Here’s a very short presentation, one that tries to resume how Robert Brandom sees AP (analytic pragmatism).

AP was first stated in Brandom’s 2006 John Locke Lectures: Between Saying and Doing – Towards an Analytic Pragmatism (published as a book [Between Saying and Doing – Towards an Analytic Pragmatism] in 2008; same content as the Lectures plus a Preface and a substantial and illuminating Afterword).

According to Brandom, analytic pragmatism came to light while he was trying to understand what he was doing in his first big philosophy of language project (see his 1994 Making it Explicit), when he mapped the relations between (normative) pragmatics and (inferentialist) semantics. It turned out that making explicit what was he doing in Making it Explicit needed a special (meta)vocabulary. The research project of understanding (algebraically) the logic of the relations between meaning and use in terms of a rigorous metaconceptual apparatus is what Brandom coined “analytic pragmatism”.

The goal is to extend in a pragmatist fashion the classical analytic project. Alternatively, AP is “pragmatism pursued in an analytical spirit” (BSD, xii). “Pragmatism” means here a Wittgensteinian way of thinking of language/meaning that focuses on use for explaining meaning. On the other hand, american pragmatists like Sellars and Quine play a big part in the dialectic of AP because of their critic (along Wittgenstein) of some key classic analytic ideas about what philosophy is meant to be. “Classical analytic project” means understanding philosophical understanding in a special way: reformulating problematic philosophical statements in a epistemologically, ontologically or semantically privileged vocabulary.
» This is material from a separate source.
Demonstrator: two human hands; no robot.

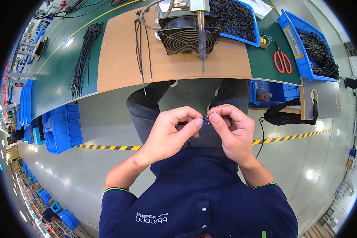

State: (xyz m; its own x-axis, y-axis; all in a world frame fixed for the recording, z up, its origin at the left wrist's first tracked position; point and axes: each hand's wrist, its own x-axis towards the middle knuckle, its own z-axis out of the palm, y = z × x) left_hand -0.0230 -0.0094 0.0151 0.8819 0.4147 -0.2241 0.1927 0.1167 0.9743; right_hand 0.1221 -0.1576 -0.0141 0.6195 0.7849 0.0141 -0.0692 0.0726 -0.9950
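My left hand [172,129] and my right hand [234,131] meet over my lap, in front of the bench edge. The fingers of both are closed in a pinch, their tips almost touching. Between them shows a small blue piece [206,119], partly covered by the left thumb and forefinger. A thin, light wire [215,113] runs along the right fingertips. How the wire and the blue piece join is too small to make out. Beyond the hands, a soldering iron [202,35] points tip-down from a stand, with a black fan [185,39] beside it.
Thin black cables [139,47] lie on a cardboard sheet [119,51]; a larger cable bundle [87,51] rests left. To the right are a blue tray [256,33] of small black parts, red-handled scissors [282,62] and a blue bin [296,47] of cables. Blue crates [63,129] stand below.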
So there are two vocabularies, one problematic (mathematical, intentional, normative modal etc.), one ok (e.g. logical, phenomenal, observational, naturalist etc.), a semantical relation between vocabularies (definition, translation, reduction, supervenience etc.), and a set of tools (always logical tools) for (re)constructing the meanings of the problematic vocabulary starting the meanings of the privileged vocabulary.

Brandom’s project is to extend this project as to integrate the pragmatist critiques by focusing not only on semantic relations between vocabularies (VV relation), but also on pragmatic relations between practices-or-abilities (PP relations) and meaning-use relations between practices and vocabularies (VP and PV relations). Composing these basic relations we get complex ones: one vocabulary being a pragmatic metavocabulary for another, the relation of semantic  presupposition, the relation of one vocabulary being universally LX etc. Pragmatically mediated semantic relations are the new kids on the block.
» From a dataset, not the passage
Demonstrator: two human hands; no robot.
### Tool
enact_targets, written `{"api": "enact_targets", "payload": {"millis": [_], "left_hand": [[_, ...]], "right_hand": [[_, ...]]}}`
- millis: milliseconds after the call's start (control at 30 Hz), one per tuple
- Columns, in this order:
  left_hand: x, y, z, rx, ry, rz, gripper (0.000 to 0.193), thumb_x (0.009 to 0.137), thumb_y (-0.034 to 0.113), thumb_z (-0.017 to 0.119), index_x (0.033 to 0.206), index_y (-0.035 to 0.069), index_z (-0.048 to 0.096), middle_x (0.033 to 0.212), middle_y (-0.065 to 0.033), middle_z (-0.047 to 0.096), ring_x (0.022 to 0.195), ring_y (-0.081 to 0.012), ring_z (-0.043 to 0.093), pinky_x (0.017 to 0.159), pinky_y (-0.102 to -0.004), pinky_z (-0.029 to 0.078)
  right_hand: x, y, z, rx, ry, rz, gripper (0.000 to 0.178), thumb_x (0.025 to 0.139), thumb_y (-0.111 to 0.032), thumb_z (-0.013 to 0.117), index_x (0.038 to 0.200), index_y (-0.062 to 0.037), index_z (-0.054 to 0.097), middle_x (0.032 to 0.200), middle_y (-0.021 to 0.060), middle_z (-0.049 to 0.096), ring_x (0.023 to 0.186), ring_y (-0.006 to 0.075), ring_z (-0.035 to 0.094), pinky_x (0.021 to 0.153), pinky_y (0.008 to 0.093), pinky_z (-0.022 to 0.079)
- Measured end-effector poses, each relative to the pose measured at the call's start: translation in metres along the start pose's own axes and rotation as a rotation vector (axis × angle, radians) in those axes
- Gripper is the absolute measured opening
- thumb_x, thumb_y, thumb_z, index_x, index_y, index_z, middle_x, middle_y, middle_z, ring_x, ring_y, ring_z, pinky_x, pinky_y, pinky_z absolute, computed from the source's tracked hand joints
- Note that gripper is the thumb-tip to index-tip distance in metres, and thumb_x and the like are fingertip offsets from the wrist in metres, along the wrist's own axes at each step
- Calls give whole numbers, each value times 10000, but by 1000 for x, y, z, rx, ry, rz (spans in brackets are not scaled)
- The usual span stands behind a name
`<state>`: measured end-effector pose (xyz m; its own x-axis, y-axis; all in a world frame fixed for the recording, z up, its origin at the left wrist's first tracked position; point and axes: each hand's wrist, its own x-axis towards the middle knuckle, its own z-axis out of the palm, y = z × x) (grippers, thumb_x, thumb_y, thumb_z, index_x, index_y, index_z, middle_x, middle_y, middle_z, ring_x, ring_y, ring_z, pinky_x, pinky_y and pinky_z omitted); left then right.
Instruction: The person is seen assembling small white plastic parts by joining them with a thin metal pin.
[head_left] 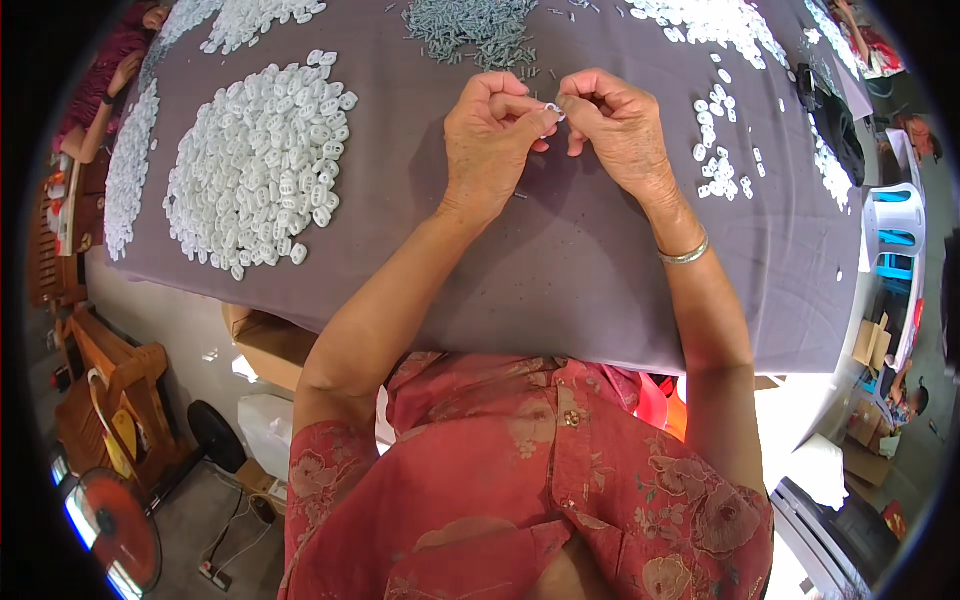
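Note:
Both hands meet above the cloth-covered table, their fingertips almost touching. My left hand (488,135) pinches a small white plastic piece (554,108) between thumb and finger. My right hand (622,125) is closed in a pinch at the piece's other side; whatever lies between its fingertips is too small or hidden to name. Beyond the hands lies a heap of small grey pins (470,28). To the left spreads a large pile of white oval plastic pieces (262,165). On the right, a few loose white pieces (718,175) are scattered.
A grey-brown cloth (590,290) covers the table. More white pieces (715,25) lie at the far right. Another person's arm (95,125) rests at the far left. A fan (118,530) and wooden chair (110,390) stand lower left; a white plastic chair (895,222) is at right.

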<state>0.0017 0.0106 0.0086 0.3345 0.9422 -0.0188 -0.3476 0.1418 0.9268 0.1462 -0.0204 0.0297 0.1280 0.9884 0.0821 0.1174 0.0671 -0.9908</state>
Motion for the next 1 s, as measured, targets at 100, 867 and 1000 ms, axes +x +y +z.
{"api": "enact_targets", "payload": {"millis": [100,867,1000], "left_hand": [[0,-1,-1,-43,12,21,279,780,-51,655,972,14,462,799,-89,637,698,-125,618,570,-243,522],[2,2,-4,-48,-33,36,239,813,-12,642,982,8,476,828,-97,644,731,-132,623,577,-250,522],[2,4,-3,-44,-32,35,242,811,-11,644,985,11,477,834,-98,645,730,-133,624,576,-250,521]], "right_hand": [[-2,-1,4,-7,27,23,70,855,-59,584,867,0,619,718,1,584,534,54,538,487,196,450],[0,-7,-2,64,-3,30,146,887,-61,511,957,13,616,714,19,553,589,81,534,554,223,481],[1,-5,-4,100,-10,39,139,886,-50,512,953,14,614,708,17,548,593,82,525,562,226,477]]}}
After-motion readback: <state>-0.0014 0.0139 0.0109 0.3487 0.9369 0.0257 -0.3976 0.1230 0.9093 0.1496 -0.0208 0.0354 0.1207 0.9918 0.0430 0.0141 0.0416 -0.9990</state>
A second important modification of the project is the rejection of the analytical metaphysical claim that a certain vocabulary should be privileged philosophically from a certain point of view, such that all that can’t be said in that one vocabulary is either unintelligible, or non-existing, or epistemologically deficient. Brandom’s twist is to adopt a methodological pluralism that gives up the ambition to find the vocabulary that let’s us say all there is to say (a universal semantic vocabulary). The new picture is to go for a different kind of philosophical understanding, where we just want too see what are the relations between different vocabularies and their underlying practices. Doing that we get remarkable results concerning the relations between logical, intentional, normative and modal vocabularies that justifies the claim that these vocabularies have a kind of indexical dimension: understanding what their significance is needs understanding their relations with other vocabularies.

In his arguments for AP, Brandom is using his Making it explicit-normative pragmatics and its inferentialist semantics, but this is not essential for AP. Brandom tries do develop a metavocabulary for speaking about the relations between meaning and use, irrespectively of how use is pragmatically conceived, i.e. how we choose to speak about use (in an inferentialist fashion, a Davidsonian, a Lewisian way etc.).